El paquete de tareas esmfold_predict ejecuta la predicción de la estructura de las proteínas con ESMfold (licencia MIT de Meta's). facebook/esmfold_v1 El paquete toma un archivo FASTA como entrada y produce un .pdb archivo por secuencia como salida, junto con métricas de confianza y un informe de validación opcional con estructuras de referencia experimentales.

El trabajo consta de cuatro pasos:

  1. Analice el FASTA de entrada, valide las secuencias (hasta 1024 aminoácidos, residuos estándar más X) y divida los registros según las tareas de los trabajadores.

  2. Ejecute la inferencia de ESMfold en cada lote de secuencias de la GPU.

  3. Represente una imagen de traza troncal de cada estructura prevista, coloreada según la confianza del PLDDT por residuo.

  4. Opcional: si proporciona un directorio de PDB de referencia experimentales, realice un cálculo TM-score, un RMSD y una gráfica de calibración por residuo. pLDDT/error

El paquete requiere una granja con una flota de GPU NVIDIA gestionada por el servicio (A10G, L4 o A100; al menos 16 GB de VRAM y 16 GB de RAM de sistema) y una cola con un entorno de cola conda que consuma los parámetros y los del trabajo.
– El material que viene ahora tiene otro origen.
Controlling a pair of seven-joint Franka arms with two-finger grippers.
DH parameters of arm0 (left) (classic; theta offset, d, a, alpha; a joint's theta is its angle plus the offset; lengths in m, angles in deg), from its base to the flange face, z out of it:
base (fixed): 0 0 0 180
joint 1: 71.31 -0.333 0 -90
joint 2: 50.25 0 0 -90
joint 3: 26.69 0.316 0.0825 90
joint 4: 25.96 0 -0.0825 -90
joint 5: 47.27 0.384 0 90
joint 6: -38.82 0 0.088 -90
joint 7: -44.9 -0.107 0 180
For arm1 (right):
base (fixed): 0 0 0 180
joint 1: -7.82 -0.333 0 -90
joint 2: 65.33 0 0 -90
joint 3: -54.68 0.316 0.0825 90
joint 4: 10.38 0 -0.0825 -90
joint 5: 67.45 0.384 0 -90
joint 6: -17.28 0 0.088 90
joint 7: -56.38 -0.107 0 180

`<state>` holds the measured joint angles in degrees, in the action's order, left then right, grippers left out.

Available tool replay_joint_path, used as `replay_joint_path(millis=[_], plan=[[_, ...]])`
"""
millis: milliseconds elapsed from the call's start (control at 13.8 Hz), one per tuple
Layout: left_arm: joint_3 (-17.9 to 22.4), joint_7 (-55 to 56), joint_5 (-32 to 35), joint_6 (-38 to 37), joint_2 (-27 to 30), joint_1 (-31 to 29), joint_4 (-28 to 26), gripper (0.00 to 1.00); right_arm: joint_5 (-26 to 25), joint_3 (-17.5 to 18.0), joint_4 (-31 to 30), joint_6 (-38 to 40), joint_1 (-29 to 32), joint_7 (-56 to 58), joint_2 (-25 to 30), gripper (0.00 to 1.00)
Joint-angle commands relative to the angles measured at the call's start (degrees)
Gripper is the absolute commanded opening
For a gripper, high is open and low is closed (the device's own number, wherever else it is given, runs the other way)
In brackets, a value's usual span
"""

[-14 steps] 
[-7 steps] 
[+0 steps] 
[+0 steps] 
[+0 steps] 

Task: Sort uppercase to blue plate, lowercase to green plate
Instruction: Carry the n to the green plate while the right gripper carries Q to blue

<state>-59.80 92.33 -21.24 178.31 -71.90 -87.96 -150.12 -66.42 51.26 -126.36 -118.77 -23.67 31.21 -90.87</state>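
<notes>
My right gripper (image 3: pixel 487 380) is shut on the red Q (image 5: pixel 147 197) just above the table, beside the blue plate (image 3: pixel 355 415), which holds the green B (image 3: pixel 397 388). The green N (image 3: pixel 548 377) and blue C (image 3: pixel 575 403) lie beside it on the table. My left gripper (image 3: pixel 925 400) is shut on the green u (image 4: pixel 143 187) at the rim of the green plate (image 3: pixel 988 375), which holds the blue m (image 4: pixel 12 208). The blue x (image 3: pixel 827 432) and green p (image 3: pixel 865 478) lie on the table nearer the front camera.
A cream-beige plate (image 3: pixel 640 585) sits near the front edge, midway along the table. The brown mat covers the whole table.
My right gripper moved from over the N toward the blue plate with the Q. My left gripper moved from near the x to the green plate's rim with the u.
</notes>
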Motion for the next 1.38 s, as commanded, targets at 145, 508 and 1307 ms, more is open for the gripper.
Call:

CondaPackages CondaChannels La configuración más rápida es la plantilla cuda_farm (). AWS CloudFormation CloudFormation Las instancias de GPU de Amazon Elastic Compute Cloud (Amazon EC2) están restringidas según las cuotas de vCPU por región; si su flota no se amplía, solicite un aumento para las instancias G y VT en On-Demand ejecución en la consola Service Quotas.

Envíe la demostración, que incluye tres proteínas de referencia breves (las Trp-cage variantes 1L2Y y 2JOF, y el casco de villina 1VII):

deadline bundle submit ./job_bundles/esmfold_predict/ \ -p InputFasta=./job_bundles/esmfold_predict/sample_inputs/demo.fasta

Al doblar el primer pliegue, un trabajador nuevo descarga las facebook/esmfold_v1 pesas de 5,2 GB (unos tres minutos en <OutputDir>/.hf_cache/ una). g5.2xlarge Las siguientes tareas de plegado del mismo trabajo reutilizan la memoria caché.

Para validar las predicciones con referencias experimentales, coloque <seq_id>.pdb los archivos en un directorio y páselos comoReferencePdbDir. El Validate paso escribe validation.csv y uno por secuenciacalibration.png.